Miłosława Boroday może wkrótce wzmocnić zespół Karkonoszy Jelenia Góra. 21-letnia zawodniczka występowała ostatnio w Spartaku Kijów, ale z wiadomych przyczyn (rosyjska agresja na Ukrainę) przybyła do Polski, gdzie wraz z mamą znalazła schronienie u Jana Biłyka - byłego wiceprezesa KPR-u, a obecnie wiceprezesa DZPR.
Spartak Kijów przed zawieszeniem rozgrywek w Ukrainie zajmował 5. miejsce w tabeli Superligi. Miłosława Boroday (ur. 26.11.2000 r.) może grać na pozycji środkowej i rozgrywającej. W piątek (11.03) obserwowała mecz Karkonoszy z AZS AWF Handball Wrocław, wygrany przez biało-niebieskie 32:24.
To będzie mój pierwszy zespół zagraniczny i bardzo się cieszę, że będę mogła grać w Jeleniej Górze. Jest fajna hala i kibice, a mecz Karkonoszy z AZS AWF Handball Wrocław bardzo mi się spodobał w wykonaniu Jeleniej Góry - wyznała nam "Miła".

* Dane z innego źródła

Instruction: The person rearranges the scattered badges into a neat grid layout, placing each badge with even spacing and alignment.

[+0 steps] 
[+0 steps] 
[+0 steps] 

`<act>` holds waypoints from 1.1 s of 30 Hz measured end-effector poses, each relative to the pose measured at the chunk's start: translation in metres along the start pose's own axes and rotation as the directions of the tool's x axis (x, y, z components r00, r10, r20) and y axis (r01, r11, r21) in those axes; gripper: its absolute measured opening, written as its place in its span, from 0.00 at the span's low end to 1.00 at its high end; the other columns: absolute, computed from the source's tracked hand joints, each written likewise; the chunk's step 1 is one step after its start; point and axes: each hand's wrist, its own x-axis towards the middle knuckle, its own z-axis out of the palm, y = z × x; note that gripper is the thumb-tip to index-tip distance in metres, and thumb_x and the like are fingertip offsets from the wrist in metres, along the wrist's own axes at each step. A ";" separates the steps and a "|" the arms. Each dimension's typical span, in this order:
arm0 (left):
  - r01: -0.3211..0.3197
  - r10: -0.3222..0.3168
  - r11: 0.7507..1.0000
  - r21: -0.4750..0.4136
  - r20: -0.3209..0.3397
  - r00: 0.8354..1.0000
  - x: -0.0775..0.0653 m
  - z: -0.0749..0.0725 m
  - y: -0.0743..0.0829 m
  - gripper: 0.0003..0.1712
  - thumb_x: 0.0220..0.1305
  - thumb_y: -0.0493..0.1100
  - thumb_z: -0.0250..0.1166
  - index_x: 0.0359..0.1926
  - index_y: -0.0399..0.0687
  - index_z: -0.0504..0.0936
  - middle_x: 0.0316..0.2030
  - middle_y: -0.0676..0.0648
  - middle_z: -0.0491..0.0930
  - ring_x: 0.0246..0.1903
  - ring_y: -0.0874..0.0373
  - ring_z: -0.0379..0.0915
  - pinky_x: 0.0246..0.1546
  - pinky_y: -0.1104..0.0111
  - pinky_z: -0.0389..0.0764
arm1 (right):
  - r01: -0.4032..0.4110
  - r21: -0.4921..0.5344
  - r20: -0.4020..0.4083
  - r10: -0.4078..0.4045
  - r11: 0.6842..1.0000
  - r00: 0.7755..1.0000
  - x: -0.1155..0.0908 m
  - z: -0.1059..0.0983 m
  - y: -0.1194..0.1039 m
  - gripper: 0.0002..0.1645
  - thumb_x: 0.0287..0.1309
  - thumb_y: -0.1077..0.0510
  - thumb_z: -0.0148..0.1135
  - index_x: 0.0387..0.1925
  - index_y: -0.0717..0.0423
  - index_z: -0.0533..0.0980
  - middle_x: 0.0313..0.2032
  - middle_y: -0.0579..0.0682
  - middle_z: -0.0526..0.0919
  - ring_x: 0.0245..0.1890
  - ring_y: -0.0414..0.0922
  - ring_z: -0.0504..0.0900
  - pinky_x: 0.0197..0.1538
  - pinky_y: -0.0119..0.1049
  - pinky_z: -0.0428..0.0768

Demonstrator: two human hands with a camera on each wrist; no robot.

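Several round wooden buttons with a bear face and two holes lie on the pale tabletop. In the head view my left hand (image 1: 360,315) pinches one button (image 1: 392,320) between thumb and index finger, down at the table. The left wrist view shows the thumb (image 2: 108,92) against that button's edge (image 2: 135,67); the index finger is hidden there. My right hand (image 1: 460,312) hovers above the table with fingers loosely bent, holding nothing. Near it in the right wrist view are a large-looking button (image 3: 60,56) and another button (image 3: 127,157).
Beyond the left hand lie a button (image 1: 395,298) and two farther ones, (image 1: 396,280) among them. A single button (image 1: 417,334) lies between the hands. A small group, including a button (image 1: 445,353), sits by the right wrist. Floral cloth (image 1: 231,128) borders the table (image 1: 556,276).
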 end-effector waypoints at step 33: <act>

Przedstawiciele sekcji piłki ręcznej w Karkonoszach bardzo dziękują Janowi Biłykowi, który zdecydował się przyjąć pod swój dach Miłosławę i jej mamę. Jak widać, pomoc uchodźcom z Ukrainy może też przełożyć się na potencjał sportowy. Aktualnie załatwiane są formalności, aby szczypiornistka otrzymała PESEL, co pozwoli zarejestrować ją do rozgrywek I ligi w Polsce.